TASK PROMPT:
Without any pictures, print the lines below from the one that has "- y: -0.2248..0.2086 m" through the one that has "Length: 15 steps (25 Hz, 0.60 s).", exactly and nothing else.

EXERCISE DATA:
--*--

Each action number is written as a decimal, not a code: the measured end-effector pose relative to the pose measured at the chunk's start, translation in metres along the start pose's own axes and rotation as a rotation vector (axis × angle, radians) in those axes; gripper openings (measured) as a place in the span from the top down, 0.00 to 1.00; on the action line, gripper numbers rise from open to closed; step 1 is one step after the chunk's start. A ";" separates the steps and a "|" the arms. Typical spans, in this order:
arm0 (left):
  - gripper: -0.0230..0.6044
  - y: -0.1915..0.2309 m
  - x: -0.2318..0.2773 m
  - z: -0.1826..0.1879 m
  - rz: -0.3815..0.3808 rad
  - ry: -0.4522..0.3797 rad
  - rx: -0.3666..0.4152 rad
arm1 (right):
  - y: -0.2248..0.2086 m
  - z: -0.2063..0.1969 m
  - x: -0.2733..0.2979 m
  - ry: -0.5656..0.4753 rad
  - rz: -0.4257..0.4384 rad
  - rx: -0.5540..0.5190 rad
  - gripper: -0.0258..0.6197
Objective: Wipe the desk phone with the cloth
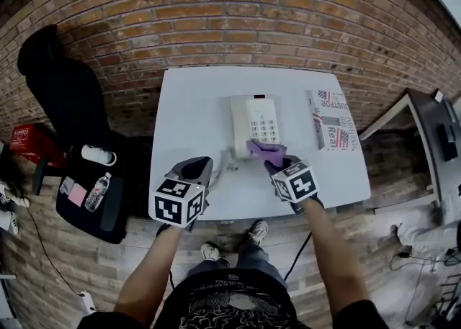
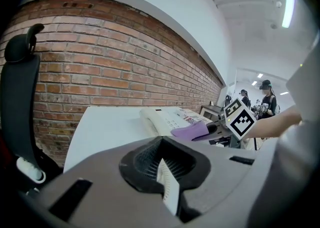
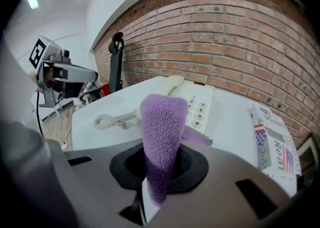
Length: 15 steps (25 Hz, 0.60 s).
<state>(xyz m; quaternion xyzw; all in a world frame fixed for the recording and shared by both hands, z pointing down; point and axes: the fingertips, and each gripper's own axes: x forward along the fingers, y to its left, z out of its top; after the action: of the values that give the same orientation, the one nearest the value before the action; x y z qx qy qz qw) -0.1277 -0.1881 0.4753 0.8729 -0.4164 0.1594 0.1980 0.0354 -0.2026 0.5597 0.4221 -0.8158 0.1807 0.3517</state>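
A cream desk phone (image 1: 252,122) lies mid-table on the white table (image 1: 194,104), with its coiled cord (image 1: 223,163) trailing toward the front left. My right gripper (image 1: 276,164) is shut on a purple cloth (image 1: 266,151), which hangs at the phone's near edge just below the keypad. In the right gripper view the cloth (image 3: 162,132) stands up from the jaws, hiding part of the phone (image 3: 197,105). My left gripper (image 1: 196,170) hovers over the table's front left, apart from the phone, jaws together and holding nothing. The left gripper view shows the phone (image 2: 167,118) and cloth (image 2: 190,131) beyond it.
A folded newspaper (image 1: 331,120) lies on the table right of the phone. A black chair (image 1: 65,97) and a dark bag holding a bottle (image 1: 97,191) stand to the table's left. Another desk (image 1: 432,133) is at the right. A brick wall (image 1: 238,18) runs behind.
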 end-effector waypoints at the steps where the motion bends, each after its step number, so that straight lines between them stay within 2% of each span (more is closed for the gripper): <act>1: 0.96 0.001 -0.001 0.000 0.000 0.001 0.002 | -0.001 0.002 -0.003 -0.006 -0.008 -0.002 0.89; 9: 0.96 0.003 -0.002 0.006 0.009 -0.007 0.000 | -0.023 0.042 -0.035 -0.084 -0.052 -0.036 0.89; 15: 0.96 0.004 0.005 0.014 0.037 -0.016 -0.016 | -0.037 0.085 -0.044 -0.138 -0.037 -0.086 0.89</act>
<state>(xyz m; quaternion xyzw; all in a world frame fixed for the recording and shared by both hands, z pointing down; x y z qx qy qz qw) -0.1261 -0.2005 0.4667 0.8646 -0.4355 0.1526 0.1988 0.0478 -0.2495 0.4691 0.4331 -0.8371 0.1093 0.3159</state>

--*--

RESPONSE AREA:
  - y: -0.2248..0.2086 m
  - z: -0.2063..0.1969 m
  - x: -0.2733..0.2979 m
  - ry: -0.5656..0.4753 rad
  - rz: -0.4257..0.4384 rad
  - rx: -0.5540..0.5190 rad
  - gripper: -0.0258..0.6197
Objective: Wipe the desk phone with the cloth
Length: 15 steps (25 Hz, 0.60 s).

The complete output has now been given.